I also have added capacity for such expensive "toys" as Little Alter Boy and Samplitude.

It's my hope to create something inspirational and immersive.
 
Piecing together over 100 sound effects and distributing all the voice parts across 11 chapters is taking time. The end result will be well worth hearing. You have to think of a radio drama as a movie without moving images...in every other way it is the same. "The Visitor" is going to be epic.
 
Vast amount of work being done on "The Visitor". I am excited to announce that the audio program is actually far better developed than the text version in the professors writing area. You are getting a better edited cut with several important additions.

Woot.
 
There is magic in sound effects when they are combined in groups. When you first hear the laugh track AND applause, or when you hear giggling children having a pillow fight. As I work to put together all the sounds and dialogue that make up an hour and quarter audio drama, I realize how much work it will be to finish it, yet I also get a great satisfaction in hearing the story come to life a page at a time.

I'm owed a couple of dialogue tracks at the moment and I have recorded substandard placeholder audio to pad out the program to assist me in editing what I do have.

For the curious, "Cair Paravel Studios" concert hall is Magix Samplitude Music Studio used in conjunction with Audacity and Soundtoys' Little Alter Boy. The wee beastie that runs this software has 32 gigs of ram and an Intel i9 architecture with all non-volatile ram file storage. My microphone is the Blue "Yeti" stereo condenser. A staggering 20 years ago when I used to do recording with side condensers and all analog mixing, I had cables everywhere and stands galore. Now my outlay is much more slim and trim with the main investment in software.
 
CONFESSIONS OF A FOLEY ARTIST: Yes, we are called Foley Artists, those who specialize in the creation and manipulation of sound effects. I have literally walked in David's steps in "The Visitor". When you hear him walk across the floor, it is my size 13-D's. Likewise, my wife Lynne is Maureen when it comes to donning the -- literally -- bunny slippers. What keeps audio drama from being talking heads is a lot of opening cabinets, unscrewing jars, slamming doors, and sitting in creaky wooden chairs. And we are doing it as The Visitor comes close to wrapping up.

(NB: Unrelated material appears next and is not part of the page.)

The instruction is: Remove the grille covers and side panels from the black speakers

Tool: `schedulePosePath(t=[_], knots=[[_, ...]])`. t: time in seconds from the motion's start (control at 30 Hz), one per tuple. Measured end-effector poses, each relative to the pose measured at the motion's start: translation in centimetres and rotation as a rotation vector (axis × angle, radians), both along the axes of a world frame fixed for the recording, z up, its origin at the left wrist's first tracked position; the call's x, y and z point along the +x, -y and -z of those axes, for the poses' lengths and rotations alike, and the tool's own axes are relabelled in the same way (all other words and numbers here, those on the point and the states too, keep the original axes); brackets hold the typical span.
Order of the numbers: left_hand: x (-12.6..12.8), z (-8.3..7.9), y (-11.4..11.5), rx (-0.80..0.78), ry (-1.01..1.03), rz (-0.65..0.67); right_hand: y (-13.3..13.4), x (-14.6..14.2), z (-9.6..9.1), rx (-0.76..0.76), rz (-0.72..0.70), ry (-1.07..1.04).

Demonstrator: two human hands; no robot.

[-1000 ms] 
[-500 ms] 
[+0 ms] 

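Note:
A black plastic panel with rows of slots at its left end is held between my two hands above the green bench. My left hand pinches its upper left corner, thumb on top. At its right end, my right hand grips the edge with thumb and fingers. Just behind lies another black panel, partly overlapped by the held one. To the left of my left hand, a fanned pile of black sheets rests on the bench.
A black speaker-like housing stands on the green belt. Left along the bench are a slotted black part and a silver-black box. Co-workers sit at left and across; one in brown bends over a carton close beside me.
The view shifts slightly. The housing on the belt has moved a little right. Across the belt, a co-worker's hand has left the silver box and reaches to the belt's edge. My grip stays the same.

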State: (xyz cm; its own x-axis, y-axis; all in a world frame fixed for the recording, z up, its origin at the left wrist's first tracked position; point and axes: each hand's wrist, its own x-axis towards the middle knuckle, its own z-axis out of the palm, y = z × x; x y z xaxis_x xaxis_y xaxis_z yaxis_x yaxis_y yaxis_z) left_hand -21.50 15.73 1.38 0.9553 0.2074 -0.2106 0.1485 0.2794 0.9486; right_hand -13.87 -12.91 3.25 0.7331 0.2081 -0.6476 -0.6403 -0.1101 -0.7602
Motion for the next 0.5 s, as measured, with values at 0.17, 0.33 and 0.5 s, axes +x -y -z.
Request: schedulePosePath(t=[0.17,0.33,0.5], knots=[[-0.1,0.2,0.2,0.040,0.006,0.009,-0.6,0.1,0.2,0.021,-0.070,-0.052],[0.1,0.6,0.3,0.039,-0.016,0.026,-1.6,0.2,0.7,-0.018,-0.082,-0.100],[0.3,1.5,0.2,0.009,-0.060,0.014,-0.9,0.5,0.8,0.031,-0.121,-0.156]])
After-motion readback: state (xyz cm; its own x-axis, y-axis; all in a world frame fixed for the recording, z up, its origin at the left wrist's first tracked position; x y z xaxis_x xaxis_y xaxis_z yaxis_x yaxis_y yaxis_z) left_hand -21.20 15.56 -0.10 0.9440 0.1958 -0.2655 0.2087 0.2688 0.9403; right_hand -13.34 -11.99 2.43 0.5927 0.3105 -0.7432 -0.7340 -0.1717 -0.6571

To hug David, I used a large bolt of rubberized cloth which had just the right amount of give and chiff, and you think that would be my most emotional success, but no. There was one part where Dewdrop, afraid of losing Davy, starts to "sob uncontrollably." That isn't in the dialog track and happens in the background, so I did it as foley art. I cried my eyes out into the microphone, then used Little Alter Boy to push the pitch and formants into the little girl range. What happened next was unexpected: I listened to the final recording and heard a child...my child...sobbing in terrified grief. Once you've been a parent, you'll understand what happened. Tears--real tears--welled up in my eyes.

Despite your imagining me in a 1930s broadcast booth with a cowbell, dry stick, and aaougha horn, the most important sounds to creating life are the...pardon me Simon and Garfunkel...the SOUNDS OF SILENCE. Moving air, distant footsteps, breathing, clothes rustling, chairs creeking, and clocks ticking. All the things that talk when everyone shuts up. That's called a "shush track," and in today's world you'd be surprised what can interfere with capturing it, not only because it is extremely quiet, but because refrigerators are keeping your milk cold, cars drive through the neighborhood, and the guy down the street is mowing his unruly spring fescue.

And then there's the cat. Officially Mabel, functionally "Squink," who picks the most inopportune times to get very mouthy about the cat food we buy for her. On mic. And as much as I love her, those are the moments I want to worship her FROM AFAR.

More as the final editing takes place. Peace.